(What needs to be done): When copying the listing below, skip every picture and keep each word as it stands.

(Data section):

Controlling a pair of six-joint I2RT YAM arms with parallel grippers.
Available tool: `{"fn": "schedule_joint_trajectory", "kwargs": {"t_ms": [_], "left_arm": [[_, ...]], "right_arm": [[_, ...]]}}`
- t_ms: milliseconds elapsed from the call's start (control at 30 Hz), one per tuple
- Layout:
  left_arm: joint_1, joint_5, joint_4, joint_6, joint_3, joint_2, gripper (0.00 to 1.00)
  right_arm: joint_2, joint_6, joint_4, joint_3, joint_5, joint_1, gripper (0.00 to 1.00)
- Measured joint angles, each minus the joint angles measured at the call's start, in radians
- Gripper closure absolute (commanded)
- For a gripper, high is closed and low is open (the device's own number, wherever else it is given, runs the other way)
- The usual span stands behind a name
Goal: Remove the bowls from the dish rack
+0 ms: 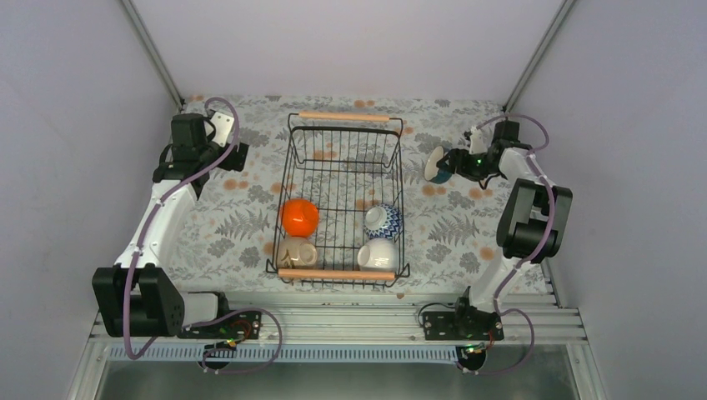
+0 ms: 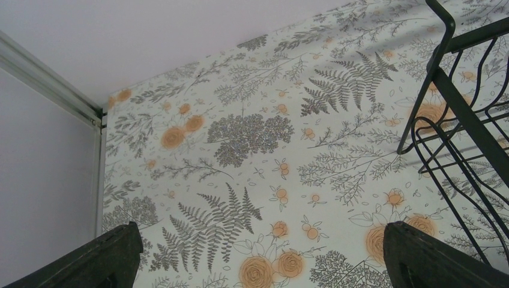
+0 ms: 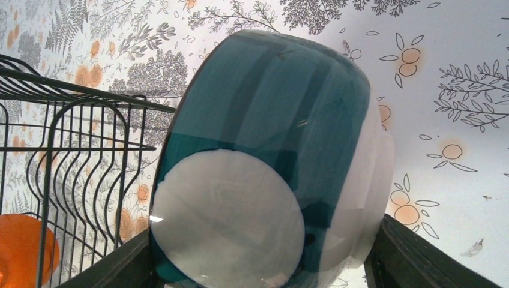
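Observation:
The black wire dish rack (image 1: 289,179) with two wooden bar handles stands mid-table. In its near half lie an orange bowl (image 1: 299,217), a beige bowl (image 1: 297,252), a blue-and-white patterned bowl (image 1: 383,222) and a white bowl (image 1: 378,255). To the right of the rack, above the table, my right gripper (image 1: 457,163) is shut on the teal bowl (image 1: 437,165). The right wrist view shows the teal bowl (image 3: 270,108) filling the space between both fingers, with the rack (image 3: 72,120) and orange bowl (image 3: 21,249) at its left. My left gripper (image 2: 262,234) is open and holds nothing, over the table left of the rack's (image 2: 456,114) far corner.
A floral cloth (image 1: 233,233) covers the table. Grey walls with metal corner posts (image 1: 154,50) close in the back and sides. An aluminium rail (image 1: 333,321) with both arm bases runs along the near edge.

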Motion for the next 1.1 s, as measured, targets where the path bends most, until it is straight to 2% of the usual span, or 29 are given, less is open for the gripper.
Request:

(Result of the exercise):
Controlling a pair of six-joint I2RT YAM arms with parallel grippers.
Available tool: `{"fn": "schedule_joint_trajectory", "kwargs": {"t_ms": [_], "left_arm": [[_, ...]], "right_arm": [[_, ...]]}}`
- t_ms: milliseconds elapsed from the call's start (control at 30 Hz), one per tuple
- Layout:
  left_arm: joint_1, joint_5, joint_4, joint_6, joint_3, joint_2, gripper (0.00 to 1.00)
  right_arm: joint_2, joint_6, joint_4, joint_3, joint_5, joint_1, gripper (0.00 to 1.00)
- Measured joint angles, each minus the joint angles measured at the call's start, in radians
- Gripper closure absolute (commanded)
- For a gripper, high is closed and low is open (the device's own number, wherever else it is given, runs the other way)
- The usual span stands behind a name
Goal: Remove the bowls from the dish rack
+0 ms: 
+0 ms: 
+0 ms: 
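Observation:
The black wire dish rack (image 1: 289,179) with two wooden bar handles stands mid-table. In its near half lie an orange bowl (image 1: 299,217), a beige bowl (image 1: 297,252), a blue-and-white patterned bowl (image 1: 383,222) and a white bowl (image 1: 378,255). To the right of the rack, above the table, my right gripper (image 1: 457,163) is shut on the teal bowl (image 1: 437,165). The right wrist view shows the teal bowl (image 3: 270,108) filling the space between both fingers, with the rack (image 3: 72,120) and orange bowl (image 3: 21,249) at its left. My left gripper (image 2: 262,234) is open and holds nothing, over the table left of the rack's (image 2: 456,114) far corner.
A floral cloth (image 1: 233,233) covers the table. Grey walls with metal corner posts (image 1: 154,50) close in the back and sides. An aluminium rail (image 1: 333,321) with both arm bases runs along the near edge.
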
Motion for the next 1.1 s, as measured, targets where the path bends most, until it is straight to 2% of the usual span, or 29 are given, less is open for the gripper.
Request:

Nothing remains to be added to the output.